__YOUR ASSIGNMENT__:
Using the listing below, please gather every line containing the word "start".

__AVAILABLE DATA__:
________________________________________
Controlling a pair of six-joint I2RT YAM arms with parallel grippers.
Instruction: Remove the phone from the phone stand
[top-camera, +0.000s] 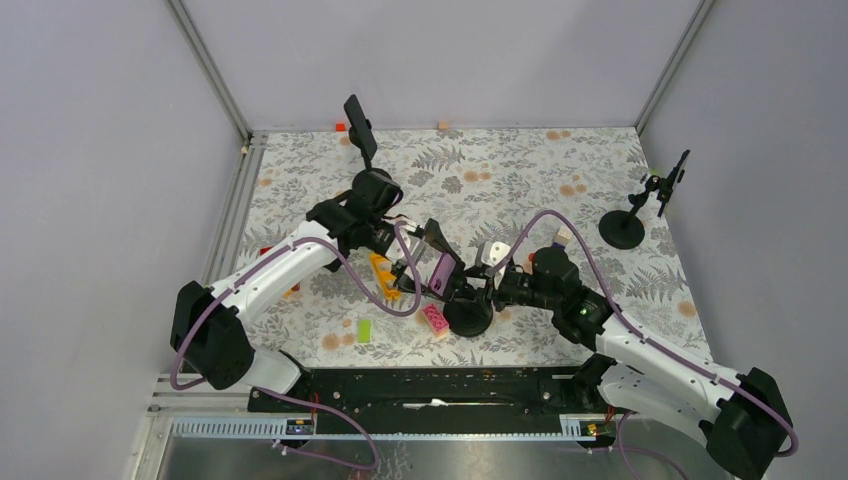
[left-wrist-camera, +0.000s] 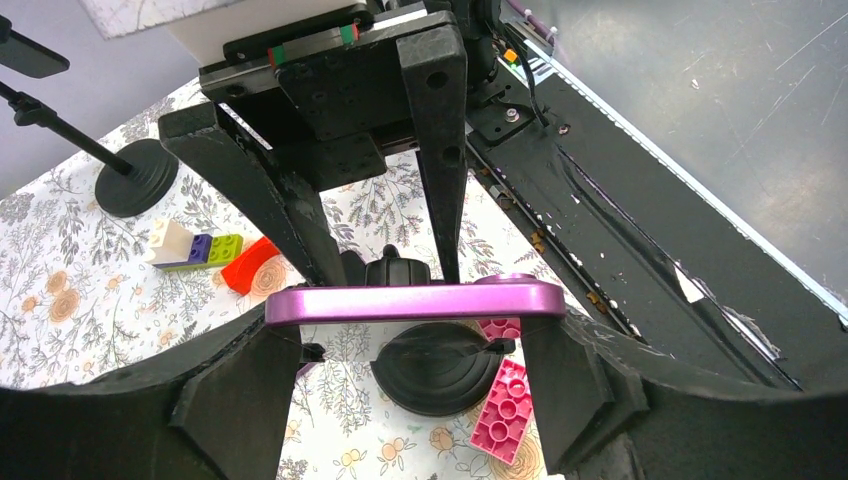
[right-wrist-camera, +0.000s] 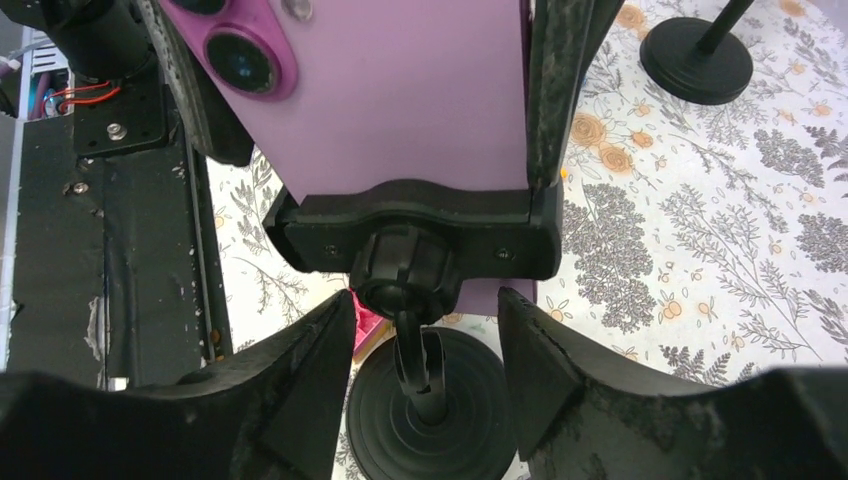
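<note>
Both left gripper fingers are pinching the rigid, likely slick purple phone by its edges; right gripper fingers are sitting spread around the black stand.

Both arms reach inward and meet, grippers nearly nose to nose. The left arm stretches forward, then bends inward. The left gripper is clamped across the phone (a finger on each long edge). The right arm angles in low, and the right gripper has its fingers parted.
</note>
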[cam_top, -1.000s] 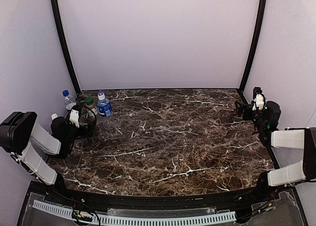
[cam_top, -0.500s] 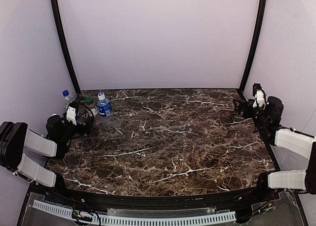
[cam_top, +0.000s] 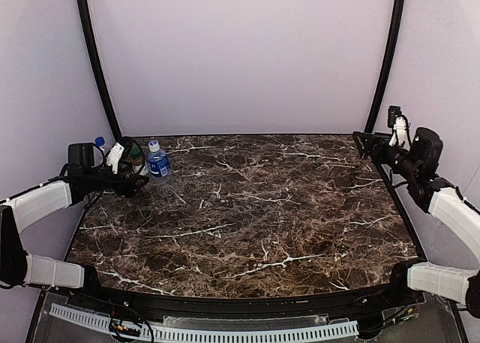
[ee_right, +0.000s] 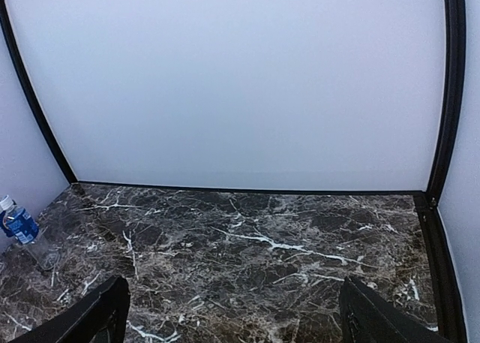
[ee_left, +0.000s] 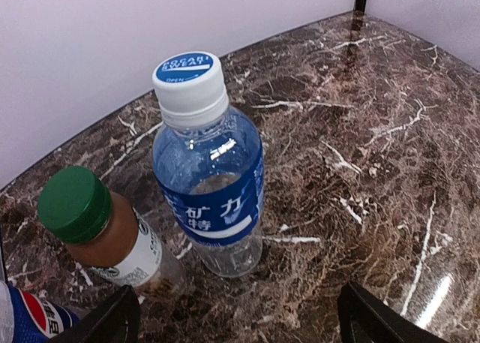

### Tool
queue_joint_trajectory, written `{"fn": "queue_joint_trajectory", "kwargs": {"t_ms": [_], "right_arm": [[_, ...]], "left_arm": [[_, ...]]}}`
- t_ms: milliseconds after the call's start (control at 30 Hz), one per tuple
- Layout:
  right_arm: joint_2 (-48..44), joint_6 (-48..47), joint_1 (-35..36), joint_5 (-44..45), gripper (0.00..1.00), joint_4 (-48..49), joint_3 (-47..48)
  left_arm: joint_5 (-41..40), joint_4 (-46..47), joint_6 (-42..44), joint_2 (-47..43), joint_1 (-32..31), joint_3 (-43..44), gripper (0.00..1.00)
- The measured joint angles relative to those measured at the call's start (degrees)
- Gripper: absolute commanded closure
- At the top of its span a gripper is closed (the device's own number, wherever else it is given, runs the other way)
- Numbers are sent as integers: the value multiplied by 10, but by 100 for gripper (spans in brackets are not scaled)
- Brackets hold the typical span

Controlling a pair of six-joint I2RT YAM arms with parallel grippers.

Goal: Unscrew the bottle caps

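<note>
The bottles stand at the back left of the marble table. The blue-labelled bottle (ee_left: 214, 193) has a blue-topped white cap (ee_left: 187, 76). The short bottle (ee_left: 124, 249) with brown contents has a green cap (ee_left: 73, 204). A corner of the Pepsi-labelled bottle (ee_left: 30, 320) shows at the lower left; its blue cap (cam_top: 99, 142) shows in the top view. All visible caps sit on their bottles. The unlabelled bottle is hidden behind the left arm. My left gripper (ee_left: 238, 324) is open and empty, hovering just in front of the blue-labelled bottle (cam_top: 157, 163). My right gripper (cam_top: 364, 144) is open and empty at the far right, raised.
The purple side wall runs close behind the bottles, with a black corner post (cam_top: 97, 65) beside them. Another black post (cam_top: 382, 65) stands near the right gripper. The marble table (cam_top: 255, 208) stretches between the arms.
My left arm has lifted and swung back, bringing its gripper level with the bottles. My right arm has risen and moved slightly toward the back wall.
</note>
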Motion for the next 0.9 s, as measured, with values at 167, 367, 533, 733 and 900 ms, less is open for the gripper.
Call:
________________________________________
__OUTPUT OF THE TASK__:
- t_ms: milliseconds after the call's start (control at 30 Hz), one per tuple
- The measured joint angles relative to those measured at the call's start (degrees)

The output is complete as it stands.